Raw data >>
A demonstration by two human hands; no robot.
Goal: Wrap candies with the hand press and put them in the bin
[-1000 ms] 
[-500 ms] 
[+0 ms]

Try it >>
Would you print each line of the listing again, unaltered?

Answer section >>
A demonstration by two human hands; no robot.
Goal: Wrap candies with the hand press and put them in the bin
[-1000 ms] 
[-500 ms] 
[+0 ms]

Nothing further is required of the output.